FIG. 7 shows examples values of the scalar metric produced in the above-described manner, repeatedly over 250 frames of audio. Near-field speech in traffic and babble noise was used as the “substrate” audio to represent the “no wind” condition, and then wind of average velocity of 4 m/s was added to the “substrate” audio to produce the “wind present” condition. The signal was sampled at 48 kHz and arranged into 2 millisecond-long frames (96 samples each); 250 frames (0.5 second) of metrics were calculated, and are shown. In the absence of wind the unsmoothed metric has a very small dynamic range 710, and takes a smoothed value 712 which is very close to zero. In the presence of even such a moderate wind as 4 m/s passing the microphones, the 30 metric takes a much larger dynamic range 720 and a smoothed value 722 which is significantly different from zero. The present invention recognises that a suitably smoothed metric such as that shown in FIG. 7 can provide not only a binary detection of the presence or absence of wind noise, but can be configured to provide a qualitative measure of the intensity of wind noise affecting the microphone signal(s).

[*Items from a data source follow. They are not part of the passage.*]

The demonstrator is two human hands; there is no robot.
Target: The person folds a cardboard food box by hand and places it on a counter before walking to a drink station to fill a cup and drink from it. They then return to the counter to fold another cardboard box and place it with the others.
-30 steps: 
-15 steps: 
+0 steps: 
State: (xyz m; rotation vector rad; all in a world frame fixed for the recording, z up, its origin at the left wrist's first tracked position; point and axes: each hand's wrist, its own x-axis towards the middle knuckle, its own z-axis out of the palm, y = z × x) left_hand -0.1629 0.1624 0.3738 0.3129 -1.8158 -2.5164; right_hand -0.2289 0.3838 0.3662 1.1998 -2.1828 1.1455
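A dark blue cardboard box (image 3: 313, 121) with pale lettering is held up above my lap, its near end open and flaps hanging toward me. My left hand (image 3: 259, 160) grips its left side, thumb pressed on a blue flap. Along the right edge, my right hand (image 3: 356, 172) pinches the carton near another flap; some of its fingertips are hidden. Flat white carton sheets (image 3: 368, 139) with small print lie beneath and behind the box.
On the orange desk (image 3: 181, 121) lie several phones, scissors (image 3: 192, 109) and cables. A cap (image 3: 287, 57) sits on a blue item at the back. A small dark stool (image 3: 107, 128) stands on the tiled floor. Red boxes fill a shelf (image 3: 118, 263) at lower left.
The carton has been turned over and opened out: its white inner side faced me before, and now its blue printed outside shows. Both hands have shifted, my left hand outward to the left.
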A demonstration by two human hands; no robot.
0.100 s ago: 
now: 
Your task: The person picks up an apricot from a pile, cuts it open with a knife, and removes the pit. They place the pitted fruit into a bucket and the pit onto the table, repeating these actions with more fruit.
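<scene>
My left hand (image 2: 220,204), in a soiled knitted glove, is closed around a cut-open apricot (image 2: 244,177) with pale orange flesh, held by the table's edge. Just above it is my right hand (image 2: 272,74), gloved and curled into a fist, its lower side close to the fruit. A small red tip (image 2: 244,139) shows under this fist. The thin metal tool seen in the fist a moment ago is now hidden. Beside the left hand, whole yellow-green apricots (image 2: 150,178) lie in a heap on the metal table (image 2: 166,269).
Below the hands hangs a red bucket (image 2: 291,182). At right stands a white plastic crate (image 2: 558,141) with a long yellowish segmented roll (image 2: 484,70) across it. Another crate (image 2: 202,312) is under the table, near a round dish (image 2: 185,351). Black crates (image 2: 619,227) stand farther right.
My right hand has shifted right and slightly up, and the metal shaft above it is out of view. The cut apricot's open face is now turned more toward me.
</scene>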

Alternative embodiments may calculate the difference between cumulative distribution functions 620 and 630 in any suitable manner, such as by using a smaller or larger number of points or by characterising the respective distribution and then comparing the extracted characteristics to each other. Other embodiments may also omit normalisation of the result and/or may normalise the result to any suitable scale. Smoothing of the metric is desirable due to the wide variability visible in the unsmoothed results of FIG. 7, and smoothing may be performed in any suitable manner such as by a leaky integrator or averaging process, and may be applied over any suitable time period or time constant to effect a desired degree of smoothing.

With the above-described approach to determining the individual metrics, we turn now to FIGS. 8a and 8b which are block diagrams of another implementation of the i-th Cell 810 in a Dual Microphone and Single Microphone configuration respectively. Similarly to the implementation of Cell 310 described previously in relation to FIG. 4, electrical signals xi and xi+1 are input into the feature calculation modules, Featurei 816 and Featurei+1 817 respectively, where signal features, fi and fi+1, used for measurement of wind in the input signal(s), are calculated as described above. The features fi and fi+1 are fed into the Criterion Function module, CFi 818, where the individual wind measure yi is produced.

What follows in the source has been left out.